The authors warned against “fiscal dominance,” where the central bank is forced to prioritize financing the government’s debt over controlling inflation. This creates a vicious cycle of rising debt, higher interest payments, and inflationary pressures. The bond market, reacting to this fiscal stress, demands higher interest rates, which then reverberate throughout the economy.

“I am always baffled,” de Rugy said, “to see that people aren’t more nervous about inflation rising. We saw this in 2021, 2020. In 2021. People were saying, ‘don’t worry if inflation rises, the Fed has the tools. But the tools are extremely brutal, as we’ve lived through, and they’re actually really not that effective. Sure, inflation’s down but we can’t say that inflation has been defeated  entirely. And to the extent that it’s gone down, it’s gone down with interest payment on the debt going up quite dramatically. Even the medicine is going to be extremely painful. So I just don’t understand that there’s not actually more people being wary of even the medicine and what it’s going to take to actually address and avoid the consequences of this path that, again, we have been on and we have known we’ve been on for decades.”

The conversation concluded with a strong call to action.

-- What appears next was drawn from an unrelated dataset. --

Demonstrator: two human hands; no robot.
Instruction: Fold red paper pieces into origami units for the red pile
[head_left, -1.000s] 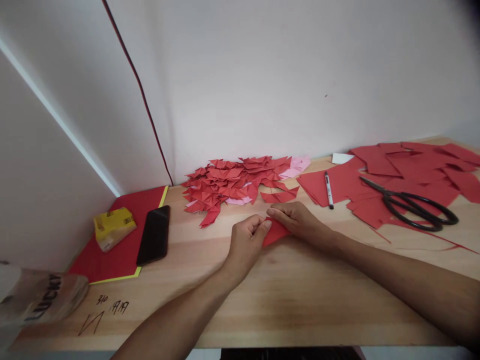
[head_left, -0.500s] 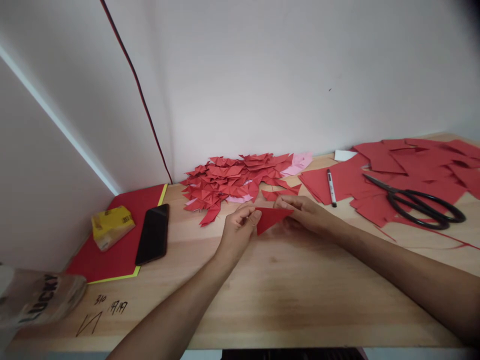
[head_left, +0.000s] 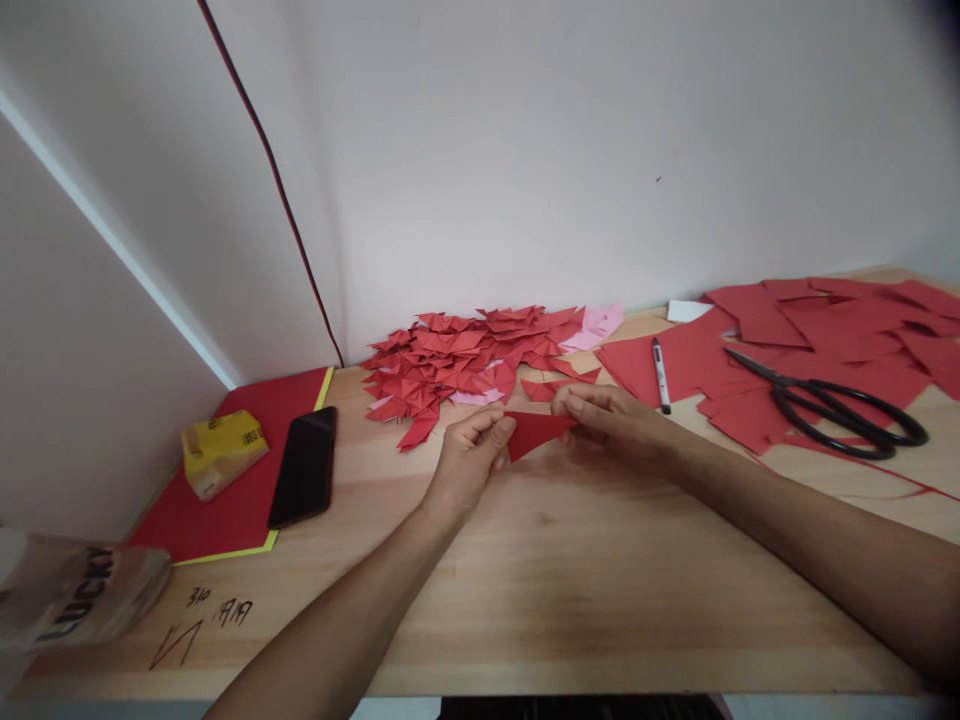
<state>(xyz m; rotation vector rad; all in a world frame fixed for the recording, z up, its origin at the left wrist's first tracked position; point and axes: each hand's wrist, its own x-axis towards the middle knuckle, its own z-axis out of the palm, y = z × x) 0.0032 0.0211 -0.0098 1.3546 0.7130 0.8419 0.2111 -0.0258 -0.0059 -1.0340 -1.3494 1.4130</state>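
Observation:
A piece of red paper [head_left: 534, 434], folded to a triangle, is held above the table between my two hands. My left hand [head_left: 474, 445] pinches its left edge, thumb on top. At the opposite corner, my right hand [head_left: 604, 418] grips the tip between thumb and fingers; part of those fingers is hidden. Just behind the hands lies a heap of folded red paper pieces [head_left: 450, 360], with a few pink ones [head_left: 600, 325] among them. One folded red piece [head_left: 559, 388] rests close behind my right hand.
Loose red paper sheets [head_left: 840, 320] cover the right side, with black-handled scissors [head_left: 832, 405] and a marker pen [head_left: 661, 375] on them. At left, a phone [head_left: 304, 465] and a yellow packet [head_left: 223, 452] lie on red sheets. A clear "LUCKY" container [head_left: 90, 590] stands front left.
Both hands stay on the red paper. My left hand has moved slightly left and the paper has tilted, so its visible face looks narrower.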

Both de Rugy and Fichtner emphasized that reforming Social Security is not only a retirement policy imperative but also crucial for fiscal and market stability. “The sooner people wake up to this and start doing something about it, the more likely we are to solve it, to avoid some sort of crisis,” Fichtner said. They warned that wishful thinking is a poor strategy and that the time for addressing Social Security’s financial challenges is rapidly running out.